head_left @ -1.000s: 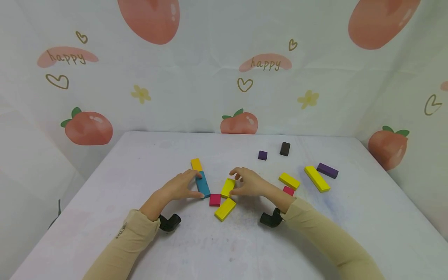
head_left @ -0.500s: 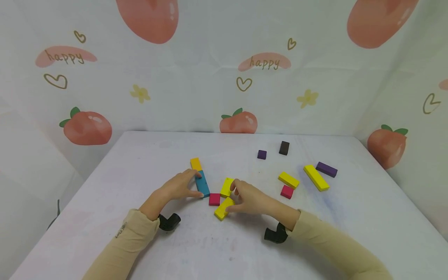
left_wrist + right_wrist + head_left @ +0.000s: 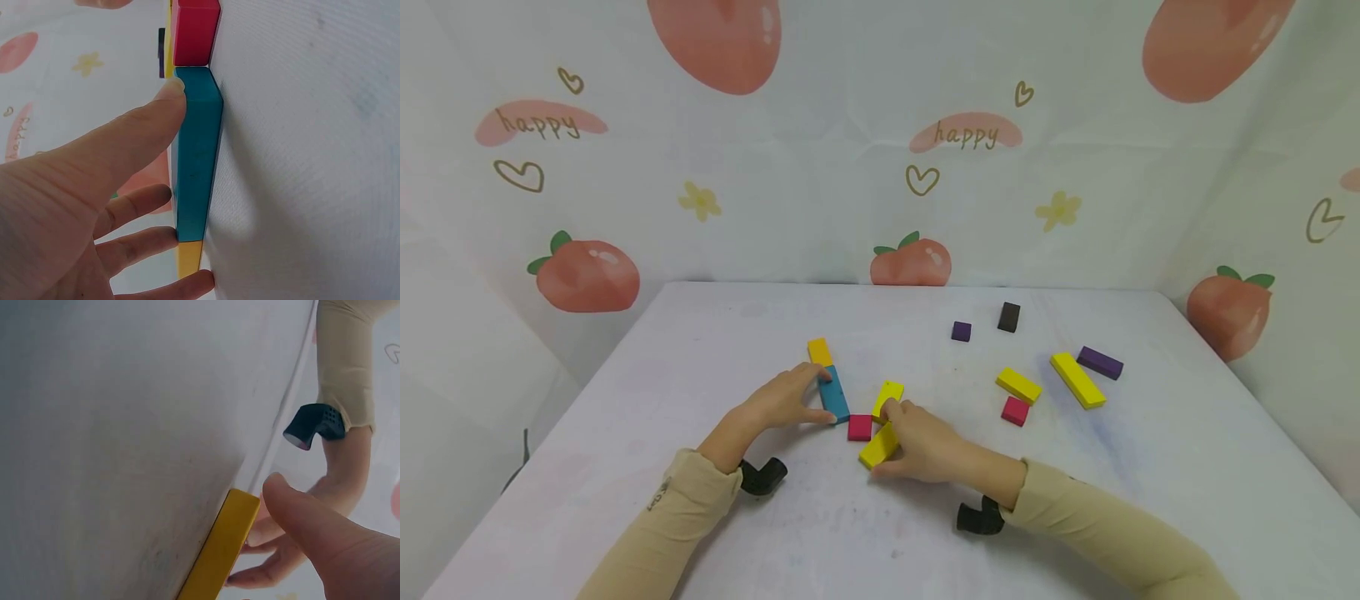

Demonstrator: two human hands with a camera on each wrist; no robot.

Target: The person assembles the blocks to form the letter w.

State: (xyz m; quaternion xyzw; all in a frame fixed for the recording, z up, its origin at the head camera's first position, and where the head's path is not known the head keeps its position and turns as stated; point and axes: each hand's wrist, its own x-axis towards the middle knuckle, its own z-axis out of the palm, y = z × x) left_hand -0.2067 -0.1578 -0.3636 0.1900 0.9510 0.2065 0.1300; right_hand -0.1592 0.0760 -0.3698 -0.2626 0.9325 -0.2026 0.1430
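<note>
My left hand (image 3: 786,400) rests at the blue block (image 3: 833,395), thumb on its near end and fingers spread toward its far end. The left wrist view has the thumb (image 3: 172,94) on the blue block's edge, its fingers fairly straight. An orange block (image 3: 820,351) adjoins the far end. A small red block (image 3: 860,427) sits just right of the near end. My right hand (image 3: 928,446) curls round a yellow block (image 3: 876,451), thumb at its near end; in the right wrist view the thumb (image 3: 294,503) lies beside that yellow block (image 3: 222,550). Another yellow block (image 3: 889,395) stands just beyond, partly covered by the fingers.
To the right lie a short yellow block (image 3: 1018,386), a red block (image 3: 1015,411), a long yellow block (image 3: 1077,380) and a purple block (image 3: 1101,362). Farther back are a small purple block (image 3: 962,331) and a dark block (image 3: 1009,317). A printed cloth (image 3: 820,208) hangs behind the table.
My right hand has come nearer, from the farther yellow block to the nearer one, and its fingers have closed in round that block. My left hand has stayed at the blue block.
</note>
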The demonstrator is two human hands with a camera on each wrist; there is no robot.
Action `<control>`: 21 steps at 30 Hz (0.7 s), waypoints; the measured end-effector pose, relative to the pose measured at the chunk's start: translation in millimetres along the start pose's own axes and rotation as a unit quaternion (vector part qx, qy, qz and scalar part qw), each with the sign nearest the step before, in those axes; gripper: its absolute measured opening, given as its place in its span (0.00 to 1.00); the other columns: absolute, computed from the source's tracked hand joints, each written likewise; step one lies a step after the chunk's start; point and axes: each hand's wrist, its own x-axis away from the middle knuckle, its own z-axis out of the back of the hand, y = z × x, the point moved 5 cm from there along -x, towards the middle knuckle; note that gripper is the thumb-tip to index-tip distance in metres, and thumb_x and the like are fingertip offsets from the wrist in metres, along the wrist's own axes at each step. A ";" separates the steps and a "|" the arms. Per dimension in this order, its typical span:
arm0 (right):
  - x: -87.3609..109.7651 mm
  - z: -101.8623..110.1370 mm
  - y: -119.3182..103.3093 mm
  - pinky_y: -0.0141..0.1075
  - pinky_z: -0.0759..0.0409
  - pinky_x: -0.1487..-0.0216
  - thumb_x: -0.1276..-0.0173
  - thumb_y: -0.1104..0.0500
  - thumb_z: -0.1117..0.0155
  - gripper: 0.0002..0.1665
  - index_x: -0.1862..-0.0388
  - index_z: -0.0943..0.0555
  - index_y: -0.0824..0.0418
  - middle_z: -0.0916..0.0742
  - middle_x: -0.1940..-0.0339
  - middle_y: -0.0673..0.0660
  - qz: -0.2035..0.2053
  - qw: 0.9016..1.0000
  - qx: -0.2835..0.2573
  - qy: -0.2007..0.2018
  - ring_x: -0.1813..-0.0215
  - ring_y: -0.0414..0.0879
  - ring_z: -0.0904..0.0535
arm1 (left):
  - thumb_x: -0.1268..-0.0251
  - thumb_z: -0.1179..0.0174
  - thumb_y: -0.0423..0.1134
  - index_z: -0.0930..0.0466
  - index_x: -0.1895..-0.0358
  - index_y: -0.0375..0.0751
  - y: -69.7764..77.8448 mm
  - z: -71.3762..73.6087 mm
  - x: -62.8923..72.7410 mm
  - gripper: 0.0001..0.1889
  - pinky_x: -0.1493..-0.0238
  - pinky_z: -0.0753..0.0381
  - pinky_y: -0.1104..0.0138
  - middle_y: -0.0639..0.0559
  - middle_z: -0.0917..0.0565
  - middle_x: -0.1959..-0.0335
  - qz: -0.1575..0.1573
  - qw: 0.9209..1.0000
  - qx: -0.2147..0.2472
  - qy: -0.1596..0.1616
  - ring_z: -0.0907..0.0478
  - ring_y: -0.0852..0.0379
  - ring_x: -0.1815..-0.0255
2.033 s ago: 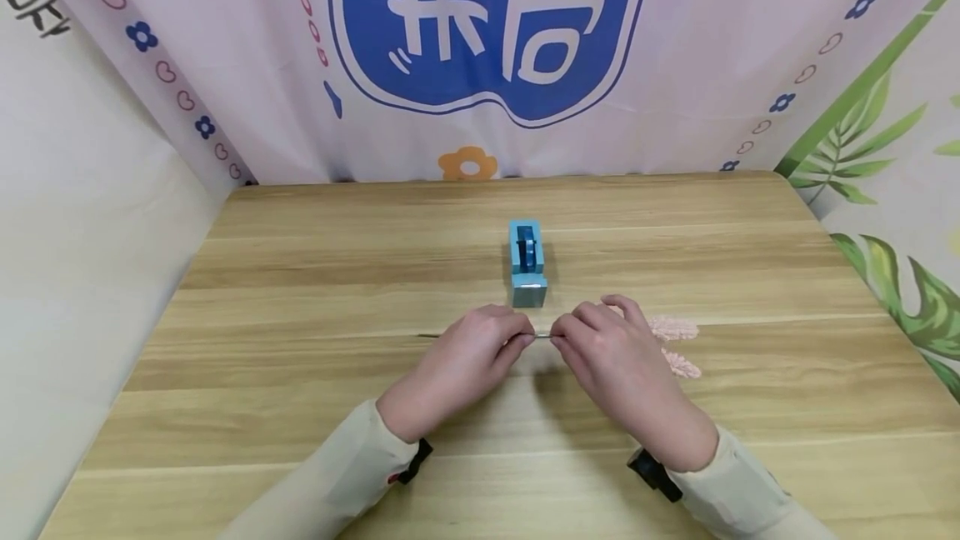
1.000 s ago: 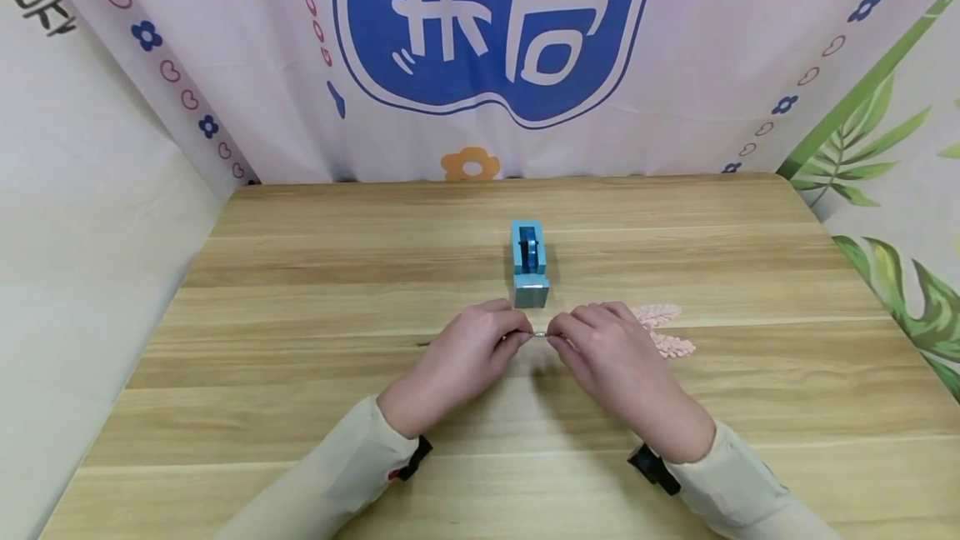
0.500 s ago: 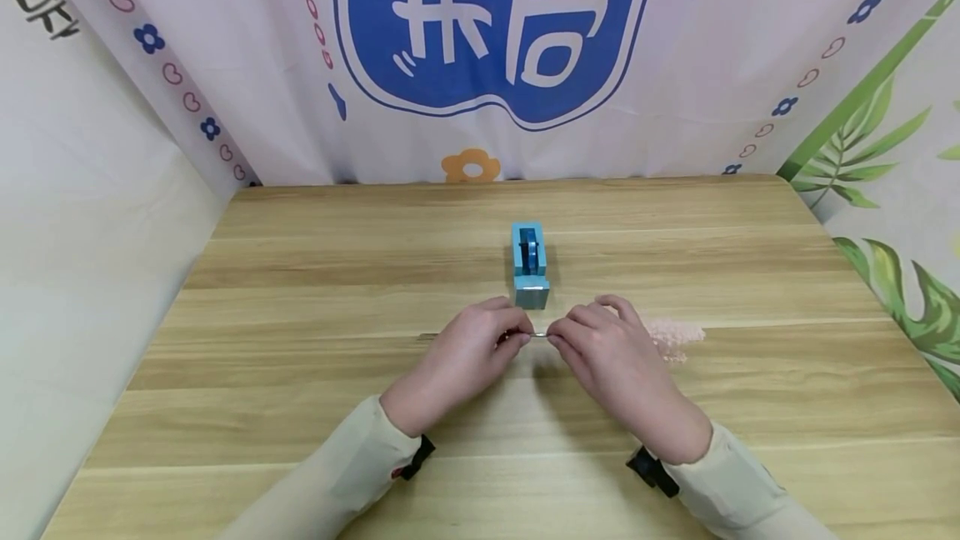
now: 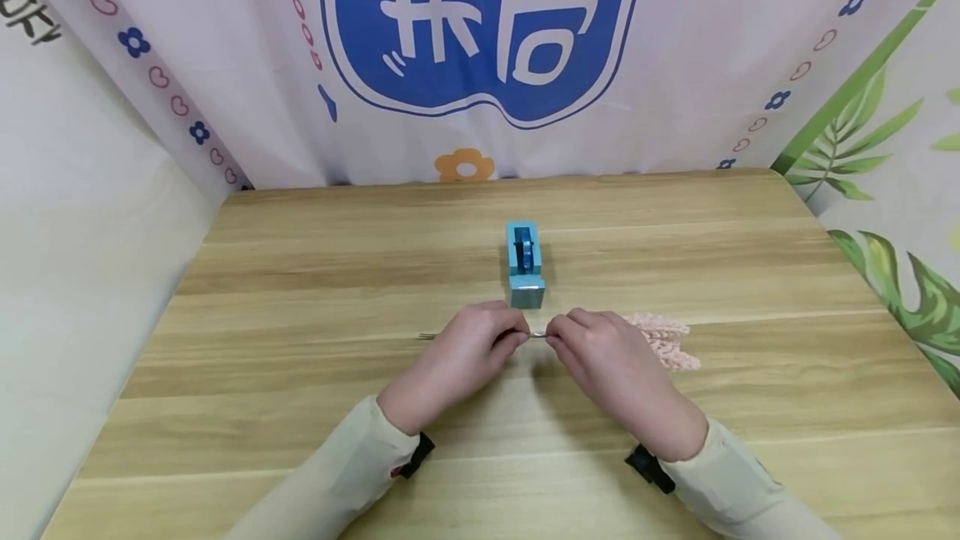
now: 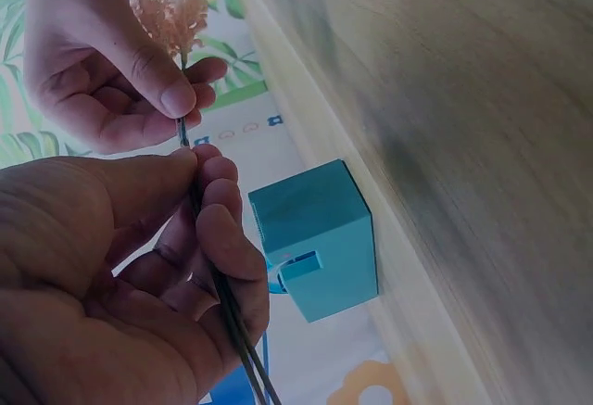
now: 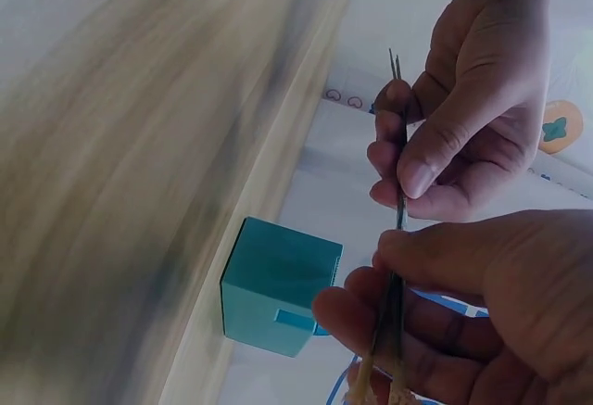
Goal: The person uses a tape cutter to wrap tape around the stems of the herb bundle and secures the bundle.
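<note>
Thin stems (image 5: 231, 314) partly hidden, their exact number uncertain

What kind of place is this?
It looks like a little craft corner, maybe a booth: there's a wooden table, printed cloth hanging behind it, and a blue tape dispenser near fluffy pink stems held in someone's left hand and right hand.
</note>
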 end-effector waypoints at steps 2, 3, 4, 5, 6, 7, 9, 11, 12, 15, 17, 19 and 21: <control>0.1 -0.6 -0.2 0.33 0.19 0.67 0.29 0.62 0.28 0.02 0.61 0.13 0.55 0.14 0.69 0.47 -0.009 1.000 -0.007 -0.006 0.70 0.39 0.20 | 0.26 0.36 0.32 0.11 0.60 0.38 -0.4 0.0 0.5 0.05 0.60 0.19 0.68 0.51 0.13 0.65 0.000 1.000 0.000 0.003 0.22 0.60 0.65; 0.0 -0.9 -0.2 0.32 0.20 0.69 0.28 0.62 0.29 0.02 0.61 0.13 0.54 0.14 0.69 0.47 -0.014 1.000 -0.010 -0.009 0.70 0.38 0.20 | 0.26 0.36 0.32 0.11 0.60 0.38 -0.5 0.3 0.7 0.05 0.60 0.19 0.68 0.52 0.13 0.65 0.000 1.000 -0.001 0.004 0.22 0.60 0.65; -0.1 -1.2 -0.3 0.30 0.21 0.71 0.28 0.62 0.30 0.02 0.61 0.13 0.54 0.14 0.69 0.47 -0.018 1.000 -0.010 -0.012 0.70 0.37 0.21 | 0.26 0.36 0.32 0.11 0.60 0.38 -0.6 0.6 0.8 0.05 0.60 0.19 0.68 0.52 0.13 0.65 0.000 1.000 -0.002 0.007 0.22 0.60 0.65; -0.2 -1.2 -0.7 0.29 0.21 0.72 0.27 0.61 0.30 0.02 0.60 0.12 0.55 0.14 0.69 0.47 -0.019 1.000 -0.009 -0.014 0.70 0.37 0.20 | 0.26 0.36 0.32 0.11 0.60 0.38 -0.7 0.9 1.0 0.05 0.60 0.19 0.67 0.52 0.13 0.65 0.000 1.000 -0.003 0.008 0.22 0.60 0.65; -0.5 -1.5 -0.9 0.29 0.21 0.72 0.27 0.61 0.30 0.02 0.60 0.12 0.55 0.14 0.68 0.47 -0.017 1.000 -0.006 -0.017 0.70 0.37 0.19 | 0.26 0.36 0.32 0.11 0.60 0.38 -0.8 0.9 1.2 0.05 0.60 0.19 0.67 0.52 0.13 0.65 0.000 1.000 -0.004 0.009 0.22 0.60 0.65; -0.6 -1.7 -0.9 0.30 0.20 0.72 0.27 0.61 0.30 0.02 0.59 0.11 0.56 0.14 0.67 0.47 -0.016 1.000 -0.001 -0.020 0.69 0.37 0.18 | 0.26 0.36 0.31 0.11 0.60 0.38 -0.8 0.8 1.2 0.05 0.60 0.19 0.67 0.52 0.13 0.65 0.001 1.000 -0.003 0.009 0.22 0.60 0.65; -1.3 -2.1 -1.2 0.30 0.19 0.71 0.27 0.61 0.29 0.03 0.59 0.11 0.57 0.14 0.67 0.48 -0.011 1.000 0.003 -0.025 0.68 0.39 0.17 | 0.26 0.36 0.31 0.11 0.61 0.38 -0.6 0.8 1.4 0.05 0.60 0.19 0.67 0.52 0.14 0.66 0.003 1.000 -0.003 0.008 0.22 0.60 0.65; -2.0 -2.8 -1.1 0.31 0.17 0.69 0.27 0.61 0.29 0.03 0.59 0.11 0.57 0.13 0.66 0.48 -0.008 1.000 0.001 -0.028 0.66 0.39 0.16 | 0.26 0.36 0.31 0.11 0.61 0.38 -0.5 0.6 1.6 0.04 0.60 0.20 0.68 0.52 0.14 0.66 0.007 1.000 -0.002 0.007 0.23 0.61 0.66; -2.3 -3.1 -0.8 0.32 0.17 0.67 0.27 0.61 0.29 0.03 0.59 0.10 0.57 0.13 0.66 0.48 -0.007 1.000 -0.001 -0.029 0.65 0.40 0.16 | 0.26 0.36 0.31 0.11 0.61 0.38 -0.4 0.6 1.7 0.04 0.61 0.20 0.68 0.52 0.14 0.66 0.008 1.000 -0.002 0.007 0.23 0.61 0.66; -3.0 -3.4 0.8 0.33 0.16 0.64 0.28 0.61 0.29 0.03 0.59 0.10 0.57 0.13 0.65 0.48 -0.012 0.999 -0.015 -0.027 0.63 0.40 0.16 | 0.27 0.35 0.31 0.11 0.60 0.38 -0.1 0.9 1.8 0.04 0.62 0.21 0.69 0.52 0.15 0.66 0.012 1.000 0.000 0.008 0.24 0.61 0.66; -3.4 -3.0 1.7 0.33 0.16 0.63 0.28 0.60 0.28 0.02 0.59 0.10 0.57 0.13 0.65 0.48 -0.016 0.999 -0.023 -0.025 0.62 0.40 0.17 | 0.27 0.35 0.31 0.11 0.59 0.38 0.3 1.3 1.8 0.04 0.62 0.21 0.70 0.52 0.15 0.66 0.015 1.000 -0.001 0.010 0.24 0.61 0.66; -3.8 -2.4 2.3 0.33 0.16 0.63 0.28 0.61 0.28 0.02 0.59 0.11 0.57 0.13 0.65 0.48 -0.019 0.999 -0.028 -0.021 0.62 0.40 0.17 | 0.27 0.35 0.32 0.11 0.58 0.37 0.9 1.7 1.9 0.04 0.63 0.22 0.70 0.51 0.15 0.65 0.015 1.000 -0.002 0.010 0.25 0.61 0.67; -4.3 -2.3 2.6 0.33 0.16 0.63 0.28 0.61 0.28 0.02 0.59 0.11 0.57 0.14 0.65 0.48 -0.020 0.999 -0.029 -0.021 0.62 0.40 0.18 | 0.27 0.35 0.31 0.10 0.58 0.36 1.8 2.2 2.0 0.05 0.65 0.22 0.71 0.51 0.15 0.65 0.010 1.000 -0.006 0.013 0.25 0.61 0.67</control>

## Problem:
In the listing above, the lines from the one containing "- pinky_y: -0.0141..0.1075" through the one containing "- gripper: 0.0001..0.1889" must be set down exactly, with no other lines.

## Exercise solution:
  - pinky_y: -0.0141..0.1075
  - pinky_z: -0.0759..0.0409
  - pinky_x: -0.1487..-0.0216
  - thumb_x: -0.1276..-0.0173
  - thumb_y: -0.1104..0.0500
  - thumb_z: -0.1117..0.0155
  - gripper: 0.0002..0.1665
  - index_x: -0.1862..-0.0388
  - index_z: -0.0943..0.0555
  - index_y: -0.0824..0.0418
  - middle_z: -0.0916..0.0742
  - middle_x: -0.1940..-0.0339
  - middle_y: -0.0673..0.0660
  - qz: -0.2035..0.2053
  - qw: 0.9016..1.0000
  - qx: -0.2835..0.2573
  - qy: -0.2007..0.2018
  - ring_x: -0.1813..-0.0215
  - ring_y: -0.0414..0.0879
  - ring_z: -0.0904..0.0535
arm1 (left):
  - thumb_x: -0.1268..-0.0251
  - thumb_z: -0.1179..0.0174
  - thumb_y: -0.0423..0.1134
  - index_z: -0.0930..0.0466
  - index_x: -0.1895..-0.0358
  - index_y: -0.0375..0.0751
  - y: -69.7764..77.8448 mm
  - z: -71.3762..73.6087 mm
  - x: -62.8923..72.7410 mm
  - gripper: 0.0001..0.1889

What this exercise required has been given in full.